(Dataset excerpts)
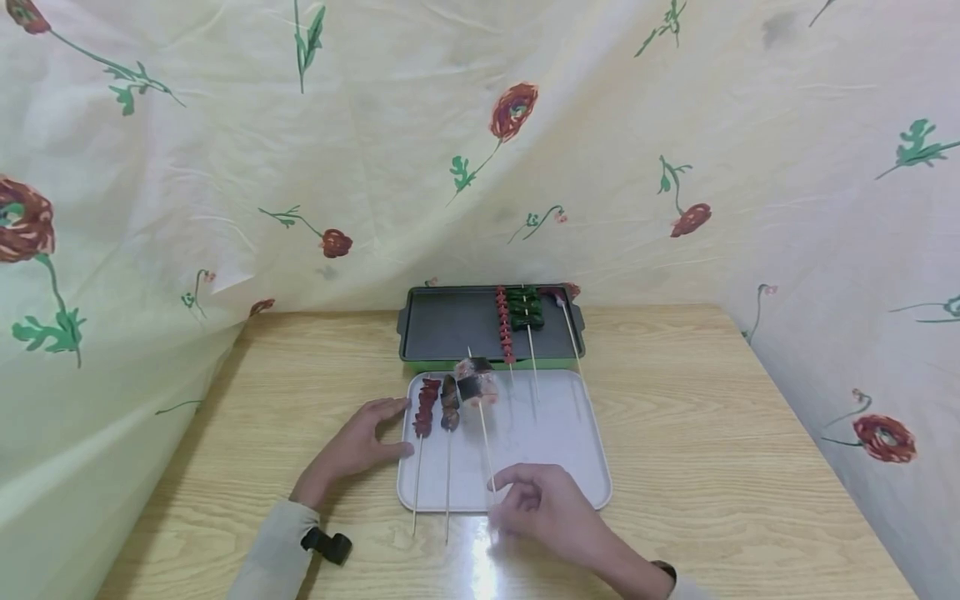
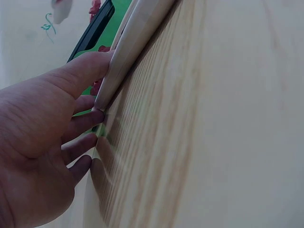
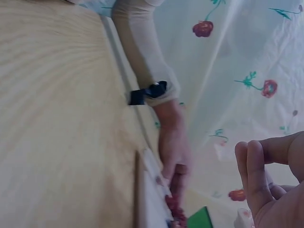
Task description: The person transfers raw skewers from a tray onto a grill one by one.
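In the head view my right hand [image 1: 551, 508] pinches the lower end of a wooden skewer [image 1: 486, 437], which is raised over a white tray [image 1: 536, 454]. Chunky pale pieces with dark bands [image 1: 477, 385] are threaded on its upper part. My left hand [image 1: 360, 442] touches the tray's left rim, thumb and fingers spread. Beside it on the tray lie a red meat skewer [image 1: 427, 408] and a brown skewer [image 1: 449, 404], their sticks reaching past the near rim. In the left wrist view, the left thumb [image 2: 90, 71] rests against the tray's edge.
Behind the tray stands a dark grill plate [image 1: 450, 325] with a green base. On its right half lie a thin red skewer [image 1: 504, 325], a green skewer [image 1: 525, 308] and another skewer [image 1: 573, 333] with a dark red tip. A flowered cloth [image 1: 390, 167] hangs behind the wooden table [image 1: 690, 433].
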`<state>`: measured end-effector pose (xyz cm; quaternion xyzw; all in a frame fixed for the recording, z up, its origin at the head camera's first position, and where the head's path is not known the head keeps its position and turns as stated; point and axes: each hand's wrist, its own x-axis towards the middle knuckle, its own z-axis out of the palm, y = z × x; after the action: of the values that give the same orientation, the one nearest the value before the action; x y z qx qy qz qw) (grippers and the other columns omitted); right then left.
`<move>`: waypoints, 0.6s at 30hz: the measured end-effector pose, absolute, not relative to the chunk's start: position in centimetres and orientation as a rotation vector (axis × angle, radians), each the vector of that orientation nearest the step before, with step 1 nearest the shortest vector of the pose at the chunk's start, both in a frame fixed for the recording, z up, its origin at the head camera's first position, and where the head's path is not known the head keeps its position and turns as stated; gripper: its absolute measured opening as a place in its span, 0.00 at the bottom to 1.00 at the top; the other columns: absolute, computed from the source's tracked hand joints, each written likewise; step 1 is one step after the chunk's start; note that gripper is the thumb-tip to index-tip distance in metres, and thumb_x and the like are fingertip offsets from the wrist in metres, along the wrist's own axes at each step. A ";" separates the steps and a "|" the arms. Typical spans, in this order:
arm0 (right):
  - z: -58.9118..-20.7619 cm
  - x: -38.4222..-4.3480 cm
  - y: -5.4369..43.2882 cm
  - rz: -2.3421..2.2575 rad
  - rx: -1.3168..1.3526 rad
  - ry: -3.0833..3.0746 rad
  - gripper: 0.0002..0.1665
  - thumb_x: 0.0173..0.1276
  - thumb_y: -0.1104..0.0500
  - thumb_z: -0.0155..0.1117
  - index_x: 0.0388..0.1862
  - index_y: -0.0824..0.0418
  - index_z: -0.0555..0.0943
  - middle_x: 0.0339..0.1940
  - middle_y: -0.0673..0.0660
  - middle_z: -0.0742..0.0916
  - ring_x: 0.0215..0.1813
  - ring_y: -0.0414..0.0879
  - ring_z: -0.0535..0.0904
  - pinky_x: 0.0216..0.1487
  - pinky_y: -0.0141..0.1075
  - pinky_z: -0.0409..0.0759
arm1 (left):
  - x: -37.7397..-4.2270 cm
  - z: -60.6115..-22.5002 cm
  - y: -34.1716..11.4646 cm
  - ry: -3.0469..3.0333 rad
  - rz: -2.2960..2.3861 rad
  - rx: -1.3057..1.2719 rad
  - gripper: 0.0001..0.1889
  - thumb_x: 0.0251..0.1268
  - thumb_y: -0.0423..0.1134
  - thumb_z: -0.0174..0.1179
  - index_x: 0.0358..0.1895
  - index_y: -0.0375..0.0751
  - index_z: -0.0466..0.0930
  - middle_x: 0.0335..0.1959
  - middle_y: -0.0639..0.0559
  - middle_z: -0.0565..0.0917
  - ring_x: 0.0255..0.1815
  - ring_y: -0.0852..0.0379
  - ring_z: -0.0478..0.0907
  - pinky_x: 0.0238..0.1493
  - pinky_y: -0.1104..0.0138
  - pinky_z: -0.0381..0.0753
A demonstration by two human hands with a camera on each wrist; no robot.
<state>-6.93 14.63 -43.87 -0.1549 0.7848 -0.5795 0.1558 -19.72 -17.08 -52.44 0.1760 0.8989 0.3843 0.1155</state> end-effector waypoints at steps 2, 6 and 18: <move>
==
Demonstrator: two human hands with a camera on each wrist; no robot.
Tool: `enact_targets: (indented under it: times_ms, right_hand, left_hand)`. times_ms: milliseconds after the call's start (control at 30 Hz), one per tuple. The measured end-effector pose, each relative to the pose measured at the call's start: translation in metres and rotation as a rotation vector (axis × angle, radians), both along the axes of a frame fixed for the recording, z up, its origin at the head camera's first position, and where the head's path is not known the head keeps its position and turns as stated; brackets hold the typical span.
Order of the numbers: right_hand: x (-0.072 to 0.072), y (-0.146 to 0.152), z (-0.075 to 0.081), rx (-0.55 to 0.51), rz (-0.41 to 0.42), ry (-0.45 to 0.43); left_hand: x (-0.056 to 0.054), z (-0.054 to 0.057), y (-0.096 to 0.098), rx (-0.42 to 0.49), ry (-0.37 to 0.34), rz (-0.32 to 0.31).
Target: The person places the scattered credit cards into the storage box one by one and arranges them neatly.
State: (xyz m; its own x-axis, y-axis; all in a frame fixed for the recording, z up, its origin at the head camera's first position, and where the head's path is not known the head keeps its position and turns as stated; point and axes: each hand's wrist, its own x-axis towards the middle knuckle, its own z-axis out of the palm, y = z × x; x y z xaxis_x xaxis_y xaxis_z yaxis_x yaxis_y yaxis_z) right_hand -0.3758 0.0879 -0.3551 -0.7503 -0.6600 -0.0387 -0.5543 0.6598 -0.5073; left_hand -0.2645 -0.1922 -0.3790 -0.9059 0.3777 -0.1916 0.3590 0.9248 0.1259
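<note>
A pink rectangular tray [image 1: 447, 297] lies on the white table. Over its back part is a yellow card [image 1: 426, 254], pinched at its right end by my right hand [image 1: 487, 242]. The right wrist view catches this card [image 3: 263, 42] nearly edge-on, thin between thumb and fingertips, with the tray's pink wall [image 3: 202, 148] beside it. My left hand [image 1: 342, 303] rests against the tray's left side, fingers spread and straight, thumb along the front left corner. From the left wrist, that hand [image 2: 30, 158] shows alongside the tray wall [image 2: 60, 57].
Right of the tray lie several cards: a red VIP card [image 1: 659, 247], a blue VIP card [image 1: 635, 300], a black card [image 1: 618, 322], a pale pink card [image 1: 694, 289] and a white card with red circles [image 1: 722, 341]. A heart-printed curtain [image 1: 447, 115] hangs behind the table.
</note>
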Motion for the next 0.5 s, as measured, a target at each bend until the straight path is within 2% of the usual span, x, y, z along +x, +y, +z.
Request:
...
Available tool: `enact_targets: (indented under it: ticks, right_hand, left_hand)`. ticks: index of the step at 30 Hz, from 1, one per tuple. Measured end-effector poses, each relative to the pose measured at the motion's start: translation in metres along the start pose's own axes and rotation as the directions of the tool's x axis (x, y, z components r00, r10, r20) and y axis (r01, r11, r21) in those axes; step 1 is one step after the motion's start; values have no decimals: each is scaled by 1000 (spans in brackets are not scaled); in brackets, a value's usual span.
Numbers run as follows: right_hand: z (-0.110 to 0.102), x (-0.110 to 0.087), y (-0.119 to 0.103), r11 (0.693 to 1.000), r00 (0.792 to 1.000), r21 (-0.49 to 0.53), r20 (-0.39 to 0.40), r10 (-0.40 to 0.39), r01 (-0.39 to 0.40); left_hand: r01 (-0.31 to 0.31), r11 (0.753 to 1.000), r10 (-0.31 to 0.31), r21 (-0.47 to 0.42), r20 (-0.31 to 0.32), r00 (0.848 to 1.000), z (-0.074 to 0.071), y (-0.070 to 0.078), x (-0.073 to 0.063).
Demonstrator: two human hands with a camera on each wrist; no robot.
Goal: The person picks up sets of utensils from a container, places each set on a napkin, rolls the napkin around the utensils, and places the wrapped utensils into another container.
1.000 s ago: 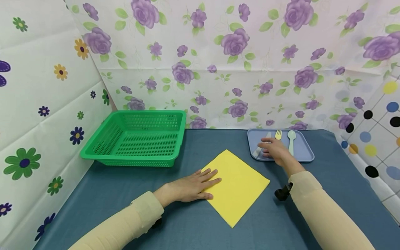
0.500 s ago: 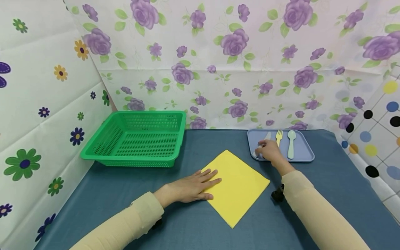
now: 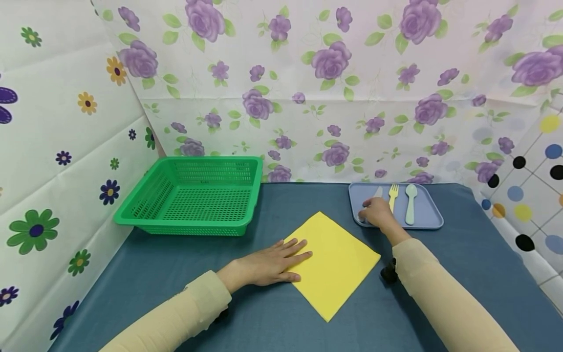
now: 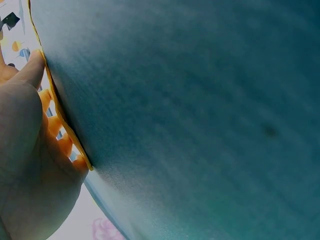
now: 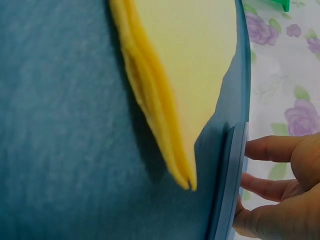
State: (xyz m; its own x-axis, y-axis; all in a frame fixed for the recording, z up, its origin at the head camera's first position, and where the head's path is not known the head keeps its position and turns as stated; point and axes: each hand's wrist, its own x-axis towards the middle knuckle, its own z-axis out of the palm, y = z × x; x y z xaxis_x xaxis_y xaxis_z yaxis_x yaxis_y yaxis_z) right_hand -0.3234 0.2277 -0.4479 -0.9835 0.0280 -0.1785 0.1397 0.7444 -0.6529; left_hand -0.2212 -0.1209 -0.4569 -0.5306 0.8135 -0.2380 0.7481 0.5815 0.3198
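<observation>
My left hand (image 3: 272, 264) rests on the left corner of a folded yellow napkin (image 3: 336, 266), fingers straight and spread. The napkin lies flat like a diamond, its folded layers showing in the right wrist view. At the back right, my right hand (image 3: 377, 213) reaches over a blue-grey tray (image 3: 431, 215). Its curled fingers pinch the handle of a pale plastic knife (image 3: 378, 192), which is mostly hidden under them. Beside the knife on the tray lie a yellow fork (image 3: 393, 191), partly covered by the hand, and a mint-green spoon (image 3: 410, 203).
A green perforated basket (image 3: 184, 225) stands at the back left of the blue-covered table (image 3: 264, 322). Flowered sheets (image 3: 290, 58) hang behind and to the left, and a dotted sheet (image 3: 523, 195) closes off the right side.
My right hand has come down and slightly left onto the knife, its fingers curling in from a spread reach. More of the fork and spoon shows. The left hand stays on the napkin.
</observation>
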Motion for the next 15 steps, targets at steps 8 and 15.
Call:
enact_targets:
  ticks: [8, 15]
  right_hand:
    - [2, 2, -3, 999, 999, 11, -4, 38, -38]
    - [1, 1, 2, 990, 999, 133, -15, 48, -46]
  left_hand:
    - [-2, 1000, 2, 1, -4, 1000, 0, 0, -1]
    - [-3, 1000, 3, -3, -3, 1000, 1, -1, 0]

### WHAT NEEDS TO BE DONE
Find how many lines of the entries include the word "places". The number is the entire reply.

### RESULT
2